XINING - Waking up early in the morning, tens of thousands of Muslims in northwest China's Qinghai Province flocked to mosques on Saturday, August 18, to celebrate `Eid Al-Fitr, marking the end of the holy fasting month of Ramadan.
"This is one of the most sacred and honorable festivals for our Muslims," Ma Guoqing, a villager of Taerwan Village in the Hui-Tu Autonomous County of Datong in northwest China's Qinghai Province, told Xinhua news agency.
Like thousands of Chinese Muslims in the province, Ma, 57, got up at 6 am, washed himself and cleaned his house for the celebration of `Eid Al-Fitr.
He also donned his new festival outfits and joined over 4,200 others at the local mosque to welcome the first day of fast-breaking festival.
Elsewhere in Dongguan Mosque, located in the provincial capital of Xining, more than 150,000 Muslims filed into to attend the fast-breaking service and hear imams preach.

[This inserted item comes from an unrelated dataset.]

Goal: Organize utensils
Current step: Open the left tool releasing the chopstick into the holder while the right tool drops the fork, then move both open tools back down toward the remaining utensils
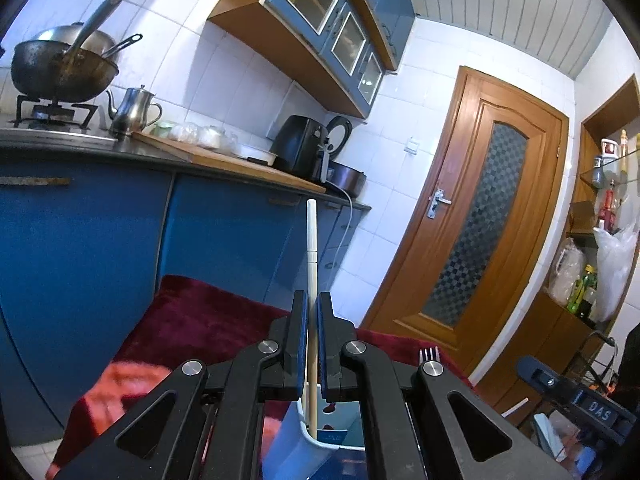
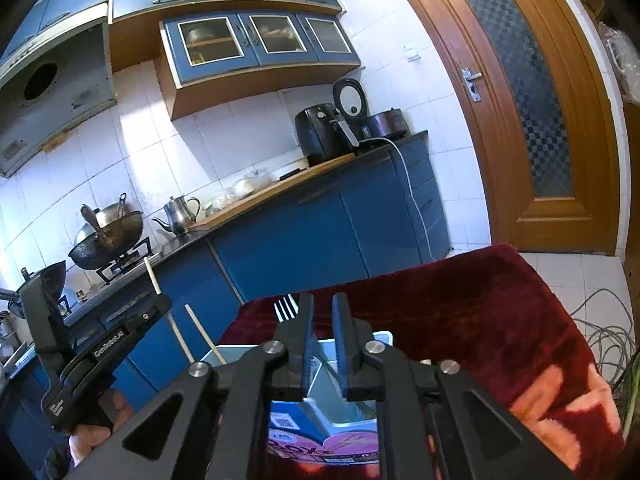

Due to different religious sects, Qinghai starts `Eid celebrations on Saturday.
Other Muslim-populated regions, including Xinjiang and Ningxia, will celebrate the festival on Sunday.
`Eid Al-Fitr is one the two main Islamic religious festivals along with `Eid Al-Adha.
During `Eid days, families and friends exchange visits to express well wishes and children, wearing new clothes bought especially for `Eid, enjoy going out in parks and open fields.
After special prayers to mark `Eid Al-Fitr, festivities and merriment start with visits to the homes of friends and relatives.
Traditionally, everyone wears new clothes for `Eid, and the children look forward to gifts and the traditional `ediya (cash).
Engaging the poor in `Eid festivities, Dongguan mosque has set up three donation sites to collect zakat money for the poor.
"Giving to charity is a merit for Muslims," said Ma Yong'an, who is in charge of one donation site in Dongguan Mosque, adding that his site can collect about 1,000 yuan (157 US dollars) every day.
The Zakat should be given during the holy fasting month of Ramadan any time but before the `Eid prayer.
"Ramadan and the fast-breaking festival can purify the souls of the Muslims and strengthen their respect for Allah," said Mian Weizhong, a professor at Qinghai Normal University.
Atheist China recognizes five religions Islam, Protestantism, Catholicism, Taoism and Buddhism and tightly regulates their administration and practice.
According to official data, China has 22 million Muslims, most of them are concentrated in Xinjiang, Ningxia, Gansu, and Qinghai regions and provinces.
Smaller Muslim communities can also be found throughout interior China.
Unofficially, Muslim groups say the number is even higher, stating that there are from 65-100 million Muslims in China up to 7.5 percent of the population.